About this task: Word for word, return the lines from the top of the listing to the line containing "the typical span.", both ends included, and no others.

Source material:

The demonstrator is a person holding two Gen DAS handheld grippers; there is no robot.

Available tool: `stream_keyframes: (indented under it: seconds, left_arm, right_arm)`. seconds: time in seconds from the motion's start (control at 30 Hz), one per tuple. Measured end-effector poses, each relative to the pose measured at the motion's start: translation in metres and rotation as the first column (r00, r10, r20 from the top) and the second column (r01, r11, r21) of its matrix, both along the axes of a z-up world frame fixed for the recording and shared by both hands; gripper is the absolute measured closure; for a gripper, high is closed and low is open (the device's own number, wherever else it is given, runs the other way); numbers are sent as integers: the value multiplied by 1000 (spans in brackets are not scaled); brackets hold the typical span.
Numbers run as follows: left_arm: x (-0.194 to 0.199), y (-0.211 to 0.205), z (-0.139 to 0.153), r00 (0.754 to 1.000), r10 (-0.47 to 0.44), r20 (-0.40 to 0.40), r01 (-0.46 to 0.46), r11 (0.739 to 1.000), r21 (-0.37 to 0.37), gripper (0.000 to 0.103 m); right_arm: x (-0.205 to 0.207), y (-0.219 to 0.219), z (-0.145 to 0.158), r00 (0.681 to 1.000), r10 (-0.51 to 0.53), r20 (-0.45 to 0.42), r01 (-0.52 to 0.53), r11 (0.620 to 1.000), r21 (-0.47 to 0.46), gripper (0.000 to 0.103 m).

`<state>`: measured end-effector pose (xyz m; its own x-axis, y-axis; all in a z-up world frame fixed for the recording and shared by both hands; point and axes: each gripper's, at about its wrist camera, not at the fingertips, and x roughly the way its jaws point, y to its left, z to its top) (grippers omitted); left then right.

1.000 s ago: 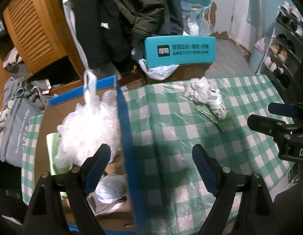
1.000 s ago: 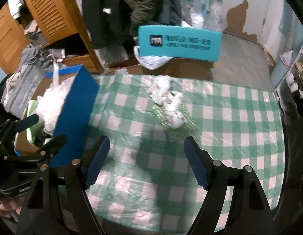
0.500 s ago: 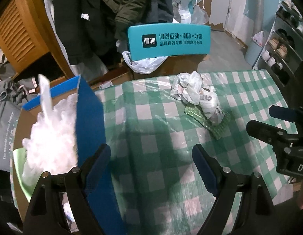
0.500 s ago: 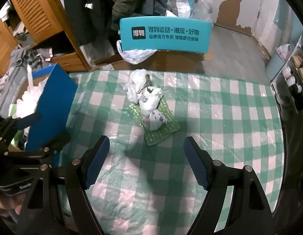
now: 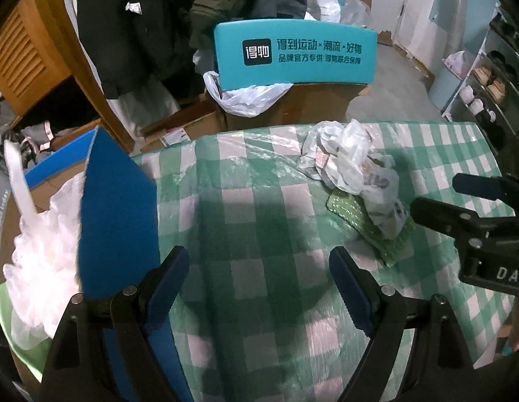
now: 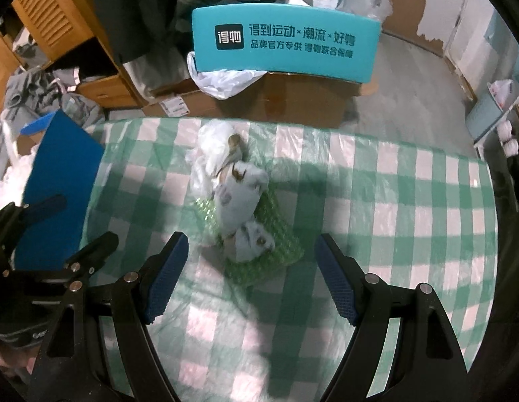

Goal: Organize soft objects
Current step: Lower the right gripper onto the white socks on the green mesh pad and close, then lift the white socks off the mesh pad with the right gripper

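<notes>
On the green checked tablecloth (image 6: 376, 207) lie crumpled white plastic bags (image 6: 239, 191) on top of a green bubble-wrap sheet (image 6: 269, 261). My right gripper (image 6: 251, 268) hangs open just in front of that pile, nothing between its fingers. In the left wrist view the same bags (image 5: 353, 164) and green sheet (image 5: 349, 207) lie to the upper right of my left gripper (image 5: 259, 284), which is open over bare cloth. A blue-sided cardboard box (image 5: 115, 207) at the table's left holds a white mesh bath puff (image 5: 41, 258).
A teal box with printed text (image 6: 282, 43) sits on brown cartons beyond the table's far edge, with a white bag under it. Dark coats hang behind, a wooden cabinet (image 6: 48, 10) stands at left, a shoe rack (image 5: 490, 77) at right.
Both grippers have moved toward the bag pile and lower, staying open. The pile has grown nearer and more central in the right view; the blue box has slid to the left in both views.
</notes>
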<state>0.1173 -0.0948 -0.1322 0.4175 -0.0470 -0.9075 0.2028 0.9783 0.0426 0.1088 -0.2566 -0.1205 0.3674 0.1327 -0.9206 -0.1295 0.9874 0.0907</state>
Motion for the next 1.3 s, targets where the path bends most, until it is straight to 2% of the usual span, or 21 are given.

Expected answer:
The demonstrator is a person holding two Gen DAS handheld grippers; there is no robot.

Available tool: `stream_keyframes: (indented under it: seconds, left_arm, right_arm)`. seconds: time in seconds from the motion's start (control at 30 Hz), one per tuple. Measured end-effector poses, each relative to the pose measured at the motion's start: translation in metres and rotation as the first column (r00, r10, r20 from the top) and the second column (r01, r11, r21) of its matrix, both along the axes of a z-up world frame fixed for the recording and shared by both hands; gripper is the absolute measured closure; for a gripper, high is closed and low is open (the device's own number, wherever else it is given, runs the other way); numbers are sent as integers: the value multiplied by 1000 (spans in brackets are not scaled); brackets hold the typical span.

This exercise requires nothing further.